• **RECORDED INFORMATION**:
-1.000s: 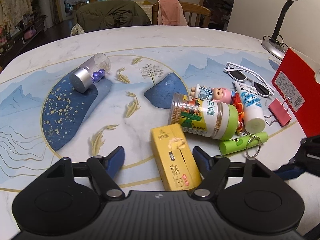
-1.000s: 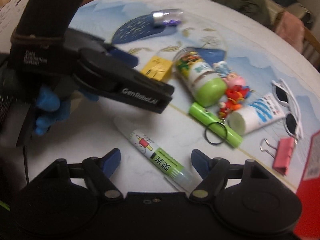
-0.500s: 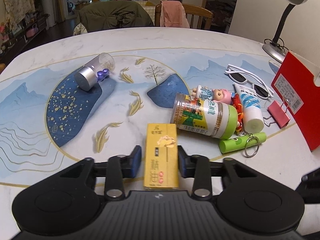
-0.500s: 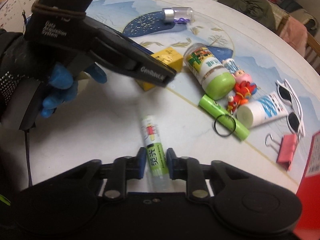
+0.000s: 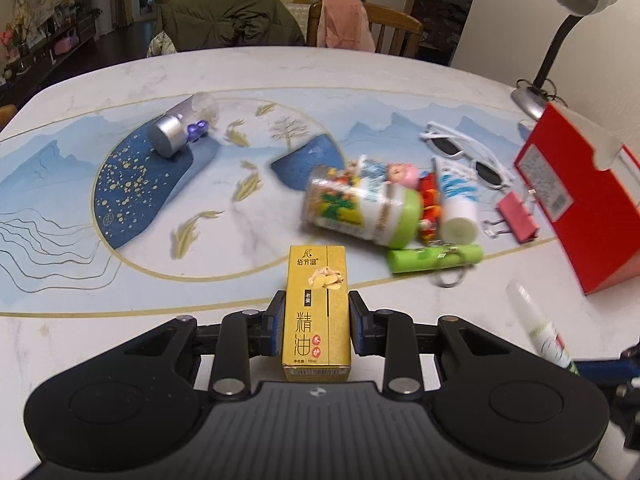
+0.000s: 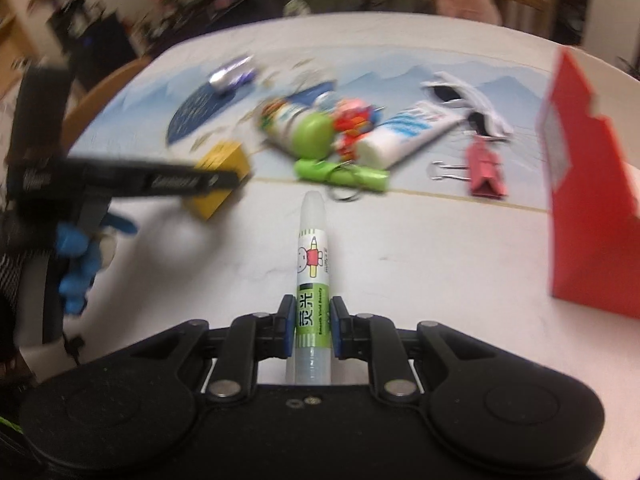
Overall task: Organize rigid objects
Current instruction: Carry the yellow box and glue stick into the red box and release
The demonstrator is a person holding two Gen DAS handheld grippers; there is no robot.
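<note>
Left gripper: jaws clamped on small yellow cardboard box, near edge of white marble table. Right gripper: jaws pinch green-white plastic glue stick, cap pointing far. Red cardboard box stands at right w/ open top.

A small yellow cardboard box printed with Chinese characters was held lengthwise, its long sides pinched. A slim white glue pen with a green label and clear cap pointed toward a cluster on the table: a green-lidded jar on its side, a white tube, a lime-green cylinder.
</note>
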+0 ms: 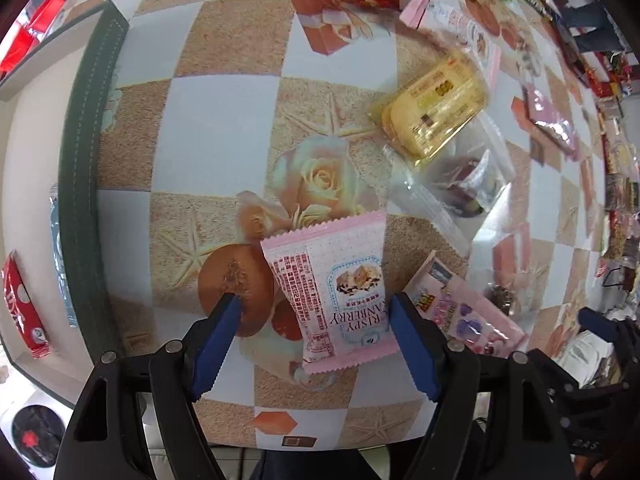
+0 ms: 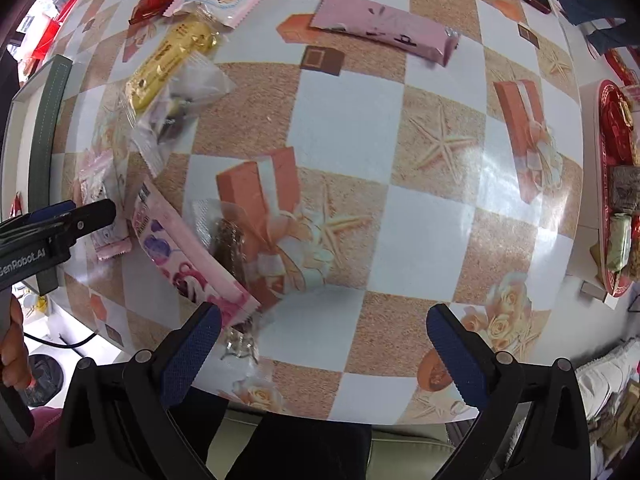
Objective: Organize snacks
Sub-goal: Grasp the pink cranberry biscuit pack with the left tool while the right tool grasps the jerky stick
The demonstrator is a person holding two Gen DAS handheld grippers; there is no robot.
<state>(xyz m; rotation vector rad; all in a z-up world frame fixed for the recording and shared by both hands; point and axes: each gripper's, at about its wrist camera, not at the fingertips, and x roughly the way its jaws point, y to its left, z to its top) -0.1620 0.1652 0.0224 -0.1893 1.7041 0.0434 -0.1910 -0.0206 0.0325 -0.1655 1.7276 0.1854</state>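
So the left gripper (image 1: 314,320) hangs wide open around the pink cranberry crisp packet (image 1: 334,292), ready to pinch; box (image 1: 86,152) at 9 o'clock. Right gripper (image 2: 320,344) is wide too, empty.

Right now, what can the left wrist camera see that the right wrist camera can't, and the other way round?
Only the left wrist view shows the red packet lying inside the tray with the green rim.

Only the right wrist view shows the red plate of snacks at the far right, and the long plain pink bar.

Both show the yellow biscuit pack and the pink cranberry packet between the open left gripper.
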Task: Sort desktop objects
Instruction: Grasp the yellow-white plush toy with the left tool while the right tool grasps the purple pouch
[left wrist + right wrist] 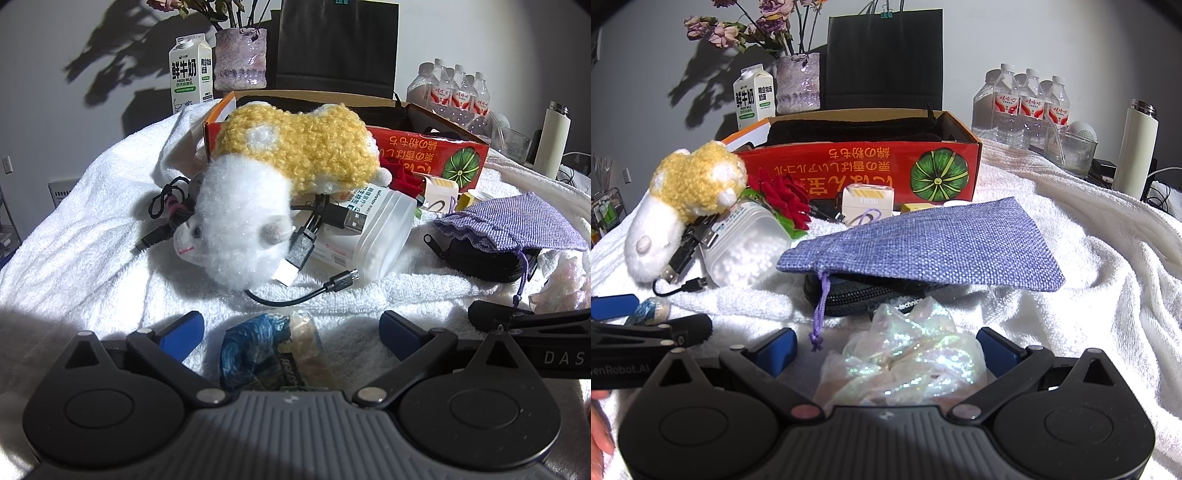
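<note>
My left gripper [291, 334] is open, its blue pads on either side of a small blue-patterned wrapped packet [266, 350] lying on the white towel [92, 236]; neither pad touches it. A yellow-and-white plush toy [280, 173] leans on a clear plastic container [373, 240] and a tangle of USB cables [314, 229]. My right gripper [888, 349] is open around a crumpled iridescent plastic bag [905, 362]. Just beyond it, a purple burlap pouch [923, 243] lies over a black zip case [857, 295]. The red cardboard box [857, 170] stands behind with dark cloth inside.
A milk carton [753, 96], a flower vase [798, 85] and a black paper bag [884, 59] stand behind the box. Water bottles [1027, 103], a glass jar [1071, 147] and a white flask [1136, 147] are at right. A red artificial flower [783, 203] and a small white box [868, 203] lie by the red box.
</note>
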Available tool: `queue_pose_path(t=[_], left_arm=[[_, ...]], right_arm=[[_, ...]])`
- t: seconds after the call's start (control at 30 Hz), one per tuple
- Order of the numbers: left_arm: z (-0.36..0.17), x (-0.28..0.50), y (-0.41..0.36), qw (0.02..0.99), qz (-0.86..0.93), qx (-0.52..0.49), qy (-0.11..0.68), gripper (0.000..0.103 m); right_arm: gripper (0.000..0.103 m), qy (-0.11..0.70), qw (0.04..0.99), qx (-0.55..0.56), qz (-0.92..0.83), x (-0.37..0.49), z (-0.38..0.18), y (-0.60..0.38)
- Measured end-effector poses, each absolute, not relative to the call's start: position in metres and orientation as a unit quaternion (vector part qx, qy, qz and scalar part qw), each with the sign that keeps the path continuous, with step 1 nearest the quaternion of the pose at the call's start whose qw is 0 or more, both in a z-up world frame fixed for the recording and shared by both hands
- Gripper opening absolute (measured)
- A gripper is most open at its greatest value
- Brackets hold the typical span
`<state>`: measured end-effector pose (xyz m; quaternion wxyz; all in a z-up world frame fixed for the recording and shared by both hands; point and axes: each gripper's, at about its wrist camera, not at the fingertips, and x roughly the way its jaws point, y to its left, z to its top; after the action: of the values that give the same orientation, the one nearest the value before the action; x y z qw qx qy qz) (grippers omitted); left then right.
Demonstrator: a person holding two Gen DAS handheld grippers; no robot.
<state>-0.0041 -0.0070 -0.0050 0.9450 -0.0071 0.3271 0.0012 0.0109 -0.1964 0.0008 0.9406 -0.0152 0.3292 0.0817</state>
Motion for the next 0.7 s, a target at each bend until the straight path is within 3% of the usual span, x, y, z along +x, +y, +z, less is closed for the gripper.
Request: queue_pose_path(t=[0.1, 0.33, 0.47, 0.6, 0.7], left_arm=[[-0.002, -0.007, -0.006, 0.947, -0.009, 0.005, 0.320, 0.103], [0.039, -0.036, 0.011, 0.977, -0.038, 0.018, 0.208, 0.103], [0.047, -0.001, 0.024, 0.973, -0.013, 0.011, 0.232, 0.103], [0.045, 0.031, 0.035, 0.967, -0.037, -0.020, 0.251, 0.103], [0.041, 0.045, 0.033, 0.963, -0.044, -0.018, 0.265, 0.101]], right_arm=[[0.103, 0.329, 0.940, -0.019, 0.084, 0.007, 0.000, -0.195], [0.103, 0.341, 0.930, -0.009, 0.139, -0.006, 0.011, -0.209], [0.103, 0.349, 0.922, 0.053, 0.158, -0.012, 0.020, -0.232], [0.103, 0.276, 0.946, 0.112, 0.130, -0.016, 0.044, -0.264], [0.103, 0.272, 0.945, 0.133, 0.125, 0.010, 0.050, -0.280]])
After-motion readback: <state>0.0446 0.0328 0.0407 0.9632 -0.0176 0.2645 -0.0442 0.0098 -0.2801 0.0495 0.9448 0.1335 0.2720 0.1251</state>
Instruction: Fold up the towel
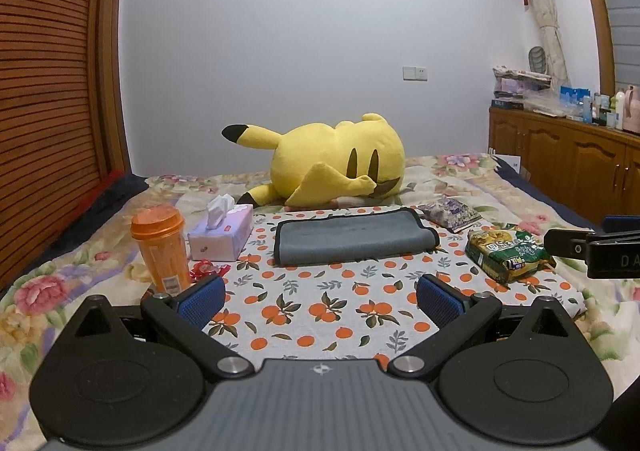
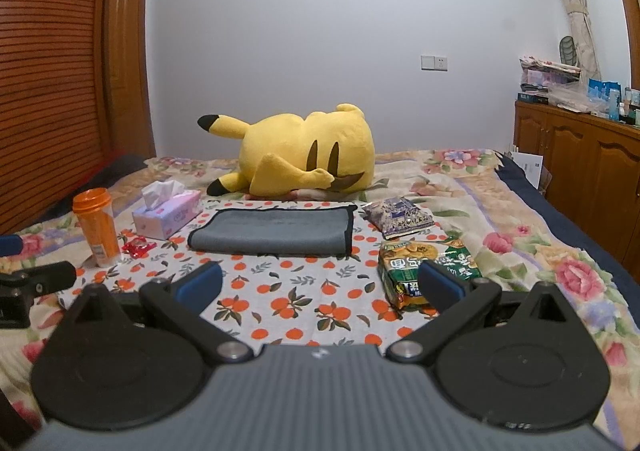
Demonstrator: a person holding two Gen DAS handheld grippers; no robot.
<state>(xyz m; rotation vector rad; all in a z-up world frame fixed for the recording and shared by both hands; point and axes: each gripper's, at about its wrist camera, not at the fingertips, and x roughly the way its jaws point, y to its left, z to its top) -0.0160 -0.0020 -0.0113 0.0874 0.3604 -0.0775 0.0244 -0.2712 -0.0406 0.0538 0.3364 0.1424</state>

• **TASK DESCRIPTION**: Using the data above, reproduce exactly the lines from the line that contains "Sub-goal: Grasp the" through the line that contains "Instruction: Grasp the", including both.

• **SOLUTION FOR THIS EXERCISE**:
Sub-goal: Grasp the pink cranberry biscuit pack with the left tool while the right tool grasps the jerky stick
The demonstrator is a person holding two Gen DAS handheld grippers; there is no robot.
<state>(xyz m; rotation vector rad; all in a z-up world frame fixed for the recording and shared by both hands; point and axes: each gripper's, at about its wrist camera, not at the fingertips, and x roughly the way its jaws point, y to its left, z to its top) -0.1620 0.1652 0.0224 -0.1893 1.7041 0.0434 -0.1910 -0.0206 0.0325 -0.1655 1.7276 0.1854</state>
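So the left gripper (image 1: 314,320) hangs wide open around the pink cranberry crisp packet (image 1: 334,292), ready to pinch; box (image 1: 86,152) at 9 o'clock. Right gripper (image 2: 320,344) is wide too, empty.

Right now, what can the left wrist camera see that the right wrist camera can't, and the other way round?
Only the left wrist view shows the red packet lying inside the tray with the green rim.

Only the right wrist view shows the red plate of snacks at the far right, and the long plain pink bar.

Both show the yellow biscuit pack and the pink cranberry packet between the open left gripper.
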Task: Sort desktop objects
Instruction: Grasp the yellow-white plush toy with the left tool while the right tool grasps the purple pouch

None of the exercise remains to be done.